Date: Wed, 16 Jan 2008 17:33:29 +0000
Reply-To: Paul Dorfman <sashole@BELLSOUTH.NET>
Sender: "SAS(r) Discussion" <SAS-L@LISTSERV.UGA.EDU>
From: Paul Dorfman <sashole@BELLSOUTH.NET>
Organization: PDC
Subject: Re: Filter dataset A, if id exists in B,
then keep the record in A?
Marc,
Just how large your data sets? It is not an idle question, for it may well dictate the matching technique choice.
However, it is at least good to know that they are manageable enough to be sorted.

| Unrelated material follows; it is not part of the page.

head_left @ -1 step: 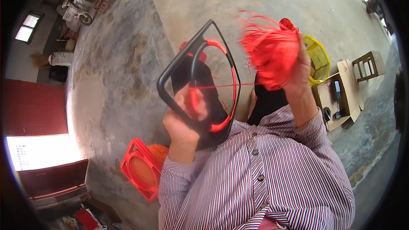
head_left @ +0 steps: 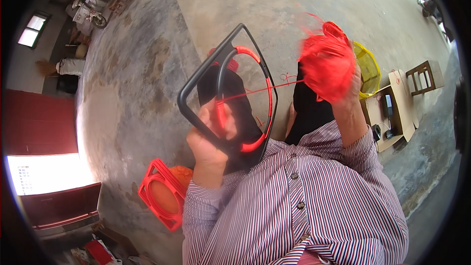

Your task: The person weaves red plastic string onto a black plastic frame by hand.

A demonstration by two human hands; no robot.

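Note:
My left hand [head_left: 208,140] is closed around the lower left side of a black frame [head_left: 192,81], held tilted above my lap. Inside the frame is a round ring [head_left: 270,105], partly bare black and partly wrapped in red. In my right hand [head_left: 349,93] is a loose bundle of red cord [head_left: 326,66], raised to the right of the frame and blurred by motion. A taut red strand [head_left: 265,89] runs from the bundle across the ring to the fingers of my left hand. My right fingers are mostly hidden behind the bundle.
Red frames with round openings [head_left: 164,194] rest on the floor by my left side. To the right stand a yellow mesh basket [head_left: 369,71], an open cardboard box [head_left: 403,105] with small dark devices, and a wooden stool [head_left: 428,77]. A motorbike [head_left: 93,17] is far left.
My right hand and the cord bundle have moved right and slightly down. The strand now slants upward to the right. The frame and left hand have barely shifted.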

One note as to your code (otherwise fine): In the second sort, all you need out of it is unique IDs, hence
proc sort NODUPKEY
data = bad_list
out = bad_list_uniq
;
by id ;
run ;
and then use BAD_LIST_UNIQ thereafter, with no need to drop the satellite variables from it.
Now, even at the risk of appearing grossly battological (as it was once vis-à-vis the DoW-loop), I still must mention hashing. Fancy that the number of unique IDs in the BAD list is small enough and their length is short enough to fit them all in memory. Say for the sake of argument that the ID is numeric (and so is 8 bytes long), and you have 10 million unique IDs in the BAD file. Then you can stick them all in 80 Mb of RAM, which is a trifle nowadays for almost any computer (e.g., the laptop I am using to type this has no problem swallowing 25 times that with 2 gigs to spare), and then simply do:
data bad_employees ;
if _n_ = 1 then do ;
dcl hash bad (dataset: 'bad_list', hashexp: 16) ;
bad.definekey ('id') ;
bad.definedone () ;
end ;
set employees ;
if bad.check() = 0 ;
run ;
without the need to sort anything whatsoever. It is hardly less concise than SQL but is guaranteed to perform quite a bit faster - provided, of course, that the hash fits in memory. That's what hashes are (in small part, among other nifty things) for...
Kind regards
------------
Paul Dorfman
Jax, FL
------------
-------------- Original message ----------------------
From: Marc Weinmann <marc.weinmann.lwed@STATEFARM.COM>
>
> I have dataset A, and dataset B, I want dataset A with only those
> records who's id's appear in dataset B. I keep telling myself this
> should be simple...
>
> Below is a contrived example. I don't like "merging" the datasets as
> below because I don't want any columns from dataset B added into my
> filtered dataset A. To me MERGE seems maybe like the wrong tool for
> the job. Is merge the right tool, are there any other options?
>
> A little added tidbit is my real datasets are large and PROC SQL hasn't
> scaled well for me. I am interested in proc sql solutions if there is
> one, but I kinda shy away from it in general because I've had many jobs
> abort due to work/utility file space limits. (I'm working with people on
> those bottlenecks, i do like proc sql!)
>
> Appreciate any thoughts,
> Marc
>
>
> data employees;
> input name $ id;
> datalines;
> Jerry 1
> Garfield 2
> Heathcliff 3
> run;
>
> data bad_list;
> input id boss_last $ boss_id;
> datalines;
> 1 Fudd 1
> 1 Flinstone 2
> 3 Flinstone 2
> run;
>
> proc sort data=employees out=employees;
> by id;
> run;
>
> proc sort data=bad_list out=bad_list;
> by id;
> run;
>
>
> data bad_employees;
> merge employees (in=Emp) bad_list (in=Bad drop=boss_last boss_id);
> by id;
> if (bad);
> put _all_;
> run;
|